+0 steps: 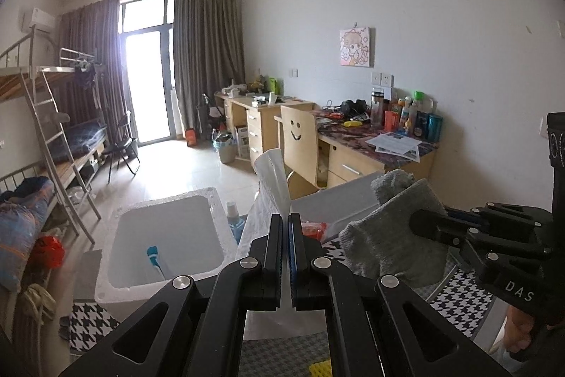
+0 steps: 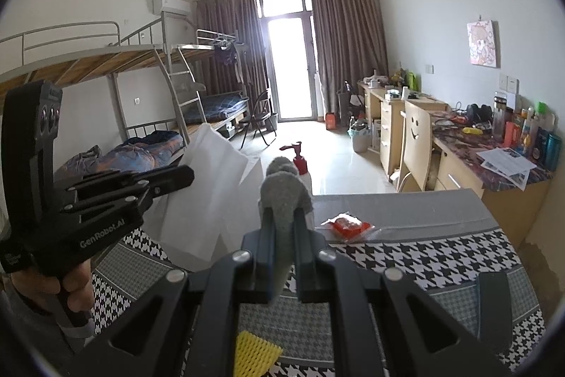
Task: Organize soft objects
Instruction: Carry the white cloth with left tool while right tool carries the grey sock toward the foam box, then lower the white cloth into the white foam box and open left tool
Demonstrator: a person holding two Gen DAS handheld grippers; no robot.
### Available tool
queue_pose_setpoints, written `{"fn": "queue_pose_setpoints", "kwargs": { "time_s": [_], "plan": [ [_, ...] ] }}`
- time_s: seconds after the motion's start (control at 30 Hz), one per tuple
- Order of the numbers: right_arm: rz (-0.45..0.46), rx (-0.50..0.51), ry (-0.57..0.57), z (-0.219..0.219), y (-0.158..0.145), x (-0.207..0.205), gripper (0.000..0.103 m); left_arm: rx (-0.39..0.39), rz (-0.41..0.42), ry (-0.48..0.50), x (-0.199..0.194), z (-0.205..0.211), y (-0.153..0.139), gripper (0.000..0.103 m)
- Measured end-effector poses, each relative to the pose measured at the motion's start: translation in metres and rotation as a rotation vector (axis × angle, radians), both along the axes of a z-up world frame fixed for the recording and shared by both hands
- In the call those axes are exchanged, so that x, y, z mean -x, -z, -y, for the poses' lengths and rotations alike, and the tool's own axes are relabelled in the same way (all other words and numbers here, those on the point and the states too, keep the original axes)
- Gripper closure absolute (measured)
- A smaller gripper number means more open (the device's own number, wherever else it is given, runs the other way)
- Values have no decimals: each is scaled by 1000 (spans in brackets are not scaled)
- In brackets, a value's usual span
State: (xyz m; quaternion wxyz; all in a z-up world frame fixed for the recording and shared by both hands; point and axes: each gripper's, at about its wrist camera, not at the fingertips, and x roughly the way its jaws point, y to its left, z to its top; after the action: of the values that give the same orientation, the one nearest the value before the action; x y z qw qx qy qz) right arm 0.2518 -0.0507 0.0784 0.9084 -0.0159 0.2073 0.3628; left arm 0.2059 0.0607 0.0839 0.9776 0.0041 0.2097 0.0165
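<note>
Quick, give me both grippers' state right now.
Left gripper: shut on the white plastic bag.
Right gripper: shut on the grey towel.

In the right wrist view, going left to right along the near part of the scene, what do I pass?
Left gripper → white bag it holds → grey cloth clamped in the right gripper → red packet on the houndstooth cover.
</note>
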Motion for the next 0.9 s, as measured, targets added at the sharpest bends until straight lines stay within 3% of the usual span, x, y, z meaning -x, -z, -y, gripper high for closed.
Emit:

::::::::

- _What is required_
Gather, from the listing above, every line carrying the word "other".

- _Result for this task_
- In the call those axes are exchanged, so that x, y, z mean -x, -z, -y, for the poses' lengths and rotations alike, and the tool's own axes are relabelled in the same way (all other words and numbers here, those on the point and the states too, keep the original axes)
- A smaller gripper number means more open (the device's own number, wherever else it is given, runs the other way)

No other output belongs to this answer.